A 1995 classification system to family level was provided by Kuschel, with updates from Marvaldi et al. in 2002, and was achieved using phylogenetic analyses. The accepted families were the primitive weevils, Anthribidae, Attelabidae, Belidae, Brentidae, Caridae, and Nemonychidae, and the true weevils Curculionidae. Most other weevil families were demoted to subfamilies or tribes. Further work resulted in the elevation of Cimberididae to family from placement as a subfamily of Nemonychidae in 2017 and the recognition of the Cretaceous age family Mesophyletidae in 2018 from Burmese amber. The oldest weevils date to the Middle-Late Jurassic boundary, found in the Karabastau Formation of Kazakhstan, the Shar-Teg locality of Mongolia, the Daohugou locality in Inner Mongolia, China, and the Talbragar site in Australia. The extinct family Obrieniidae, with species dating from the Ladinian stage of the Triassic through to tentatively the Oxfordian, have sometimes been considered weevils. Genera of the family have only been found in three formations in Kazakhstan, with most named in 1993. However, their phylogenetic position is contested, with others considering it part of Archostemata.

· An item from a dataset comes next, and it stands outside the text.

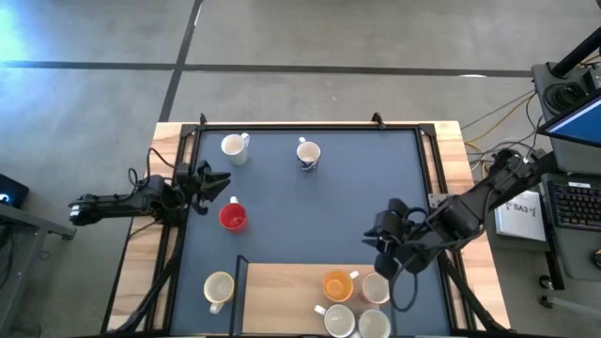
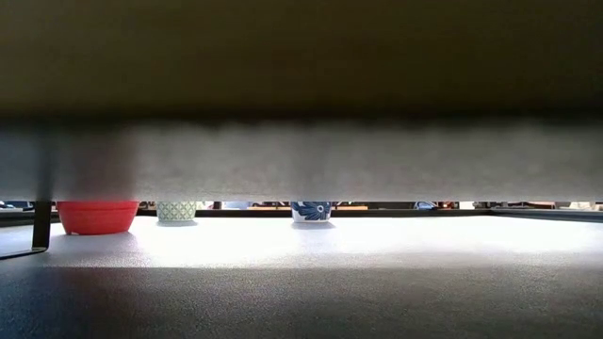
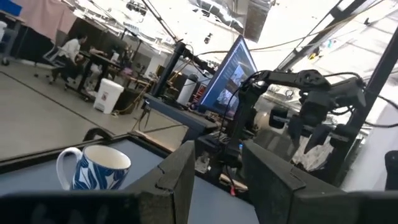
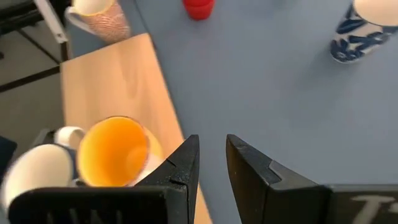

The interfamilial relationships of Curculionoidea have been generally well resolved. The phylogeny by Li et al. (2023) based on phylogenomic data is suggested below:

==Families==
- Anthribidae—fungus weevils
- Attelabidae—leaf rolling weevils
- Belidae—primitive weevils
- Brentidae—straight snout weevils
- Caridae
- Cimberididae
- Curculionidae—true weevils
- Mesophyletidae
- Nemonychidae—pine flower weevils
- ?Obrieniidae

== Sexual dimorphism ==
Rhopalapion longirostre exhibits an extreme case of sexual dimorphism. The female rostrum is twice as long and its surface is smoother than in the male. The female bores egg channels into the buds of Alcea rosea. Thus, the dimorphism is not attributed to sexual selection. It is a response to ecological demands of egg deposition.

Another example of extreme dimorphism in weevils is that of the New Zealand giraffe weevil. Males measure up to 90 mm and females 50 mm, although there is an extreme range of body sizes in both sexes.